Neben technischen Fragestellungen der Windenergie waren aber auch die politischen Rahmenbedingungen ganz oben auf der Themenliste des Symposiums. Sowohl bei der Diskussionsrunde der Energie- und Umweltsprecher der Parteien, aber auch bei jenen von hochkarätigen Fachpersonen aus Europa und Übersee wurde besonders deutlich, dass die politisch gesetzten Ziele nun endlich mit konkreten Maßnahmen umgesetzt werden müssen. "Weg von den Ankündigungen und hin zum Tun" forderte auch Sigrid Stagl, Professorin der Wirtschaftsuniversität Wien und setzt fort: „Es müssen sich alle Sektoren und alle Akteure am Riemen reißen und jetzt handeln.“ Dem stimmt auch Gernot Wagner, Umweltökonom von der New York University zu: „Ohne Politik geht bei Covid-19 wenig und ohne Politik geht auch beim Klimaschutz nichts.“ Österreich hat sich das Ziel gesetzt bis 2030 eine Stromversorgung mi t 100 Prozent erneuerbarer Energien zu erreichen und bis 2040 zur Gänze klimaneutral zu sein.

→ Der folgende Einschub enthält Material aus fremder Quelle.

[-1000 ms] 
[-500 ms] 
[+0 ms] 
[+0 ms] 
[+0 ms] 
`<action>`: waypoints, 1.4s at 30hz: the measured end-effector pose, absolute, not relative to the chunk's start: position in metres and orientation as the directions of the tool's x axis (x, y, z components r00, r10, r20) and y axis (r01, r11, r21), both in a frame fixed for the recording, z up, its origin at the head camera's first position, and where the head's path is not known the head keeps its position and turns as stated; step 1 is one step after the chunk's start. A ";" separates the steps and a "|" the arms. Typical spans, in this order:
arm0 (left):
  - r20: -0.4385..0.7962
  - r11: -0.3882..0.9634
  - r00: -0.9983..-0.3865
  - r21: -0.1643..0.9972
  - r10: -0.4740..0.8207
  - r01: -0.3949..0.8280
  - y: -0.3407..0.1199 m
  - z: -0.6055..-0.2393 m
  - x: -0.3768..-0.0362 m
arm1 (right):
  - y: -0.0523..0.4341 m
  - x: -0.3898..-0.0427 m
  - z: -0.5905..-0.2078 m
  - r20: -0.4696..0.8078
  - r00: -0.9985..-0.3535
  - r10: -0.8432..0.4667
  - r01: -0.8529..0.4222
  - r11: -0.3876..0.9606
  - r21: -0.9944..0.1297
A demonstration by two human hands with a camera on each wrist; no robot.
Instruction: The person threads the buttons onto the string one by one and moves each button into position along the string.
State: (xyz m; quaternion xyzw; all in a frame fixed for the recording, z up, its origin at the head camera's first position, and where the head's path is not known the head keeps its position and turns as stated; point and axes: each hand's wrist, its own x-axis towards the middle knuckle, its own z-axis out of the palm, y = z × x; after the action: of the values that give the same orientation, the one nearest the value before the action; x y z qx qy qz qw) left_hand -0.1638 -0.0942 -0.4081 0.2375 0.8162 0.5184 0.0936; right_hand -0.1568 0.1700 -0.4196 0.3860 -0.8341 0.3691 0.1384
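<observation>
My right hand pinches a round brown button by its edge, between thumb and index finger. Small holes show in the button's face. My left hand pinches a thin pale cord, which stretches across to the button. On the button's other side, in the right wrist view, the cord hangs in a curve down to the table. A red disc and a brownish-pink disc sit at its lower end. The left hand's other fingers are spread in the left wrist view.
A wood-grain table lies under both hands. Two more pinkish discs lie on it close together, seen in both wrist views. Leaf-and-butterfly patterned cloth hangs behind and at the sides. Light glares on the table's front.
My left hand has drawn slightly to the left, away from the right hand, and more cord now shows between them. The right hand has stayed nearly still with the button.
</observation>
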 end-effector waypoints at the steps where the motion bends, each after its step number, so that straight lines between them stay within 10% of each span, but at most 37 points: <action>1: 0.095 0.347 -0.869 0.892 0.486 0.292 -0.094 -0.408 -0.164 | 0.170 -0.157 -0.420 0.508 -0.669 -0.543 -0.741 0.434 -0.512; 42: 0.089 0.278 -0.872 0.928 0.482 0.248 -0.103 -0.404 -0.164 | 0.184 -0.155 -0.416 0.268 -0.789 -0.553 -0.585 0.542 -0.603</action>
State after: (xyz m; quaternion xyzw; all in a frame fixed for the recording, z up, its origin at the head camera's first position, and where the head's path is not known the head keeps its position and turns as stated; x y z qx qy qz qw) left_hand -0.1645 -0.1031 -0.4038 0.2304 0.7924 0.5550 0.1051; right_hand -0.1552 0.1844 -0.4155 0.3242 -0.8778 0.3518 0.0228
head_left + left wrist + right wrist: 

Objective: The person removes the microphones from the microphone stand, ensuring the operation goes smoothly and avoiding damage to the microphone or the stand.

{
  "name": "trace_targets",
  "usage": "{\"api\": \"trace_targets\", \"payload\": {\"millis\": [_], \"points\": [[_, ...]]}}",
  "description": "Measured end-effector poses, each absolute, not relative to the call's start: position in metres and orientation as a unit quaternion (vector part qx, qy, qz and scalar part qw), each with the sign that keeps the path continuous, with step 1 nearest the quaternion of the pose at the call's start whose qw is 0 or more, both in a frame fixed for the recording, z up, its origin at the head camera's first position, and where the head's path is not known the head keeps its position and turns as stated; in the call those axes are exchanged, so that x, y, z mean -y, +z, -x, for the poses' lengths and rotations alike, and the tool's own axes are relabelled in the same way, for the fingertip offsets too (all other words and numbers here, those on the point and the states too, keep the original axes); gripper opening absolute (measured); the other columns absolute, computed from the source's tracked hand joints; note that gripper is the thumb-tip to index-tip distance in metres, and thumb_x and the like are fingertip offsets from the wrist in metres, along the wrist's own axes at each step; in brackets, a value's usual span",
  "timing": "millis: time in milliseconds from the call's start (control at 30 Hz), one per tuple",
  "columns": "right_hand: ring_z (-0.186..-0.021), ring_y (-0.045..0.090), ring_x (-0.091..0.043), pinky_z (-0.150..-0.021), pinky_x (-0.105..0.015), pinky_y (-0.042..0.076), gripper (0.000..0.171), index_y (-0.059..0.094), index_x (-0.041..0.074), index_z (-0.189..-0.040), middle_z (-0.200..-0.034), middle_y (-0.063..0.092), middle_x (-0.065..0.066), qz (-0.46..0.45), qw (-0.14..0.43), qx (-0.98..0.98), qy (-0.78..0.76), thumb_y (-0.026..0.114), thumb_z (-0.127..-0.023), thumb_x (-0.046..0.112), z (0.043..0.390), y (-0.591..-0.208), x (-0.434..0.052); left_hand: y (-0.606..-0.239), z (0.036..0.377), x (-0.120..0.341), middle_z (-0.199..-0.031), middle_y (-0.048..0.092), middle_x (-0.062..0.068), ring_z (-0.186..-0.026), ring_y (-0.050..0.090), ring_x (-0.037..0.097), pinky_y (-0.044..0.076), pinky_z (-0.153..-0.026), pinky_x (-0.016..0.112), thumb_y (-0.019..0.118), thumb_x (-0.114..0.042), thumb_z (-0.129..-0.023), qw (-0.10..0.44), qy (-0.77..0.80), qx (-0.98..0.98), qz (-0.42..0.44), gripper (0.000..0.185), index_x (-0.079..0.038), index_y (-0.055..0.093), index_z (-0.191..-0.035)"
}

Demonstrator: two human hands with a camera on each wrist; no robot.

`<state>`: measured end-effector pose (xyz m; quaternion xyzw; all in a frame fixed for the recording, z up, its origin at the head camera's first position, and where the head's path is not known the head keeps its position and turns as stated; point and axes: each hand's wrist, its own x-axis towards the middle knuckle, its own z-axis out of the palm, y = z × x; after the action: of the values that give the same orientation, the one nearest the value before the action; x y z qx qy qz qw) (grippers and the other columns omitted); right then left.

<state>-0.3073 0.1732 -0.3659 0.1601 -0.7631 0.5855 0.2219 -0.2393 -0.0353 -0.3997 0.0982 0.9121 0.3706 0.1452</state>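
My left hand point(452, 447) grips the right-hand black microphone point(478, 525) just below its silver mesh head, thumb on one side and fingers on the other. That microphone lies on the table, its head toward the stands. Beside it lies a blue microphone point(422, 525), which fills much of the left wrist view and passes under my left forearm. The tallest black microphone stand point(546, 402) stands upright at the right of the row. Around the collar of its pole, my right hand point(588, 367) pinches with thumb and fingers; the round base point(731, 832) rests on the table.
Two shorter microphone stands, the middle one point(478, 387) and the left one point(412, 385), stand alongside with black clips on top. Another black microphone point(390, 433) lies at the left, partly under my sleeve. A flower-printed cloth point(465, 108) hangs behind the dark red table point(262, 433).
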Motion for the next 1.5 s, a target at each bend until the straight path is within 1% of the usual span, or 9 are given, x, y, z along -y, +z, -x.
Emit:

Die Europäische Union ist gerade dabei seine Klimaschutzziele anzuheben. Österreich hat mit dem Ziel bis 2040 klimaneutral zu sein, die Verschärfung der Ziele schon vorweggenommen. Damit die Ziele aber auch erreicht werden können, sind die Bundesländer und Gemeinden gefordert, jetzt aktiv zu werden und ebenfalls Konzepte für ein klimaneutrales Bundesland, oder eine klimaneutrale Gemeinde, zu entwickeln. „Für eine naturverträgliche Energiewende brauchen wir ein gemeinsames Voranschreiten der Gemeinden, Bundesländer und des Bundes“, fordert auch Karl Schellmann, Klima-und Energiesprecher vom WWF. „Dies betrifft auch klare Ausbaupläne für die erneuerbaren Energien, damit die Ziele erreicht werden können“, ergänzt Hans Winkelmeier vom Energiewerkstatt Verein und Hans-Dieter Kettwig, Geschäftsführer von Enercon setzt fort: „Ob man die nationalen Ausbauziele nimmt oder deren Summe auf EU-Ebene oder die globalen Klimaziele aus dem Pariser Abkommen – stets wird klar: Ohne einen substanziellen Ausbau der Onshore Windenergie sind alle Energiewendepläne und mithin alle Klimaschutzziele Makulatur.“
EAG als Nagelprobe
Das Erneuerbaren-Ausbau-Gesetz (EAG) soll Anfang nächsten Jahres im Parlament beschlossen werden. „Das EAG muss für die erneuerbaren Branche endlich stabile Bedingungen zur Verfügung stellen, und das nicht für ein Jahr, sondern für die nächsten zehn Jahre“, fordert Moidl: „Dabei sollten wir nicht dieselben Fehler machen, die in den letzten Jahren in Deutschland passiert sind.“ Heiko Messerschmidt, von der IG Metall Bezirk Küste aus Deutschland ergänzt: „Unsere Sorge ist, dass die rund 30.000 Arbeitsplätze, die wir in der Windbranche verloren haben, nicht wiederkommen. Das kann man nicht aus und wieder anschalten. Es braucht hier eine Kontinuität, die wir derzeit nicht haben.“ Auch Daniela Kletzan-Slamanig vom WIFO stößt in dasselbe Horn: „Eine Stop-And-Go Politik bringt nicht nur Arbeitsplatzverluste, sondern auch die Abwanderung von Know How. Klimaschutz ist kein Add-On, sondern muss endlich umfassend gedacht und umgesetzt werden.“ Stefan Moidl hofft in diesem Zusammenhang auf ein EAG, das die nötigen Rahmenbedingungen für die dringend nötige Energiewende schafft.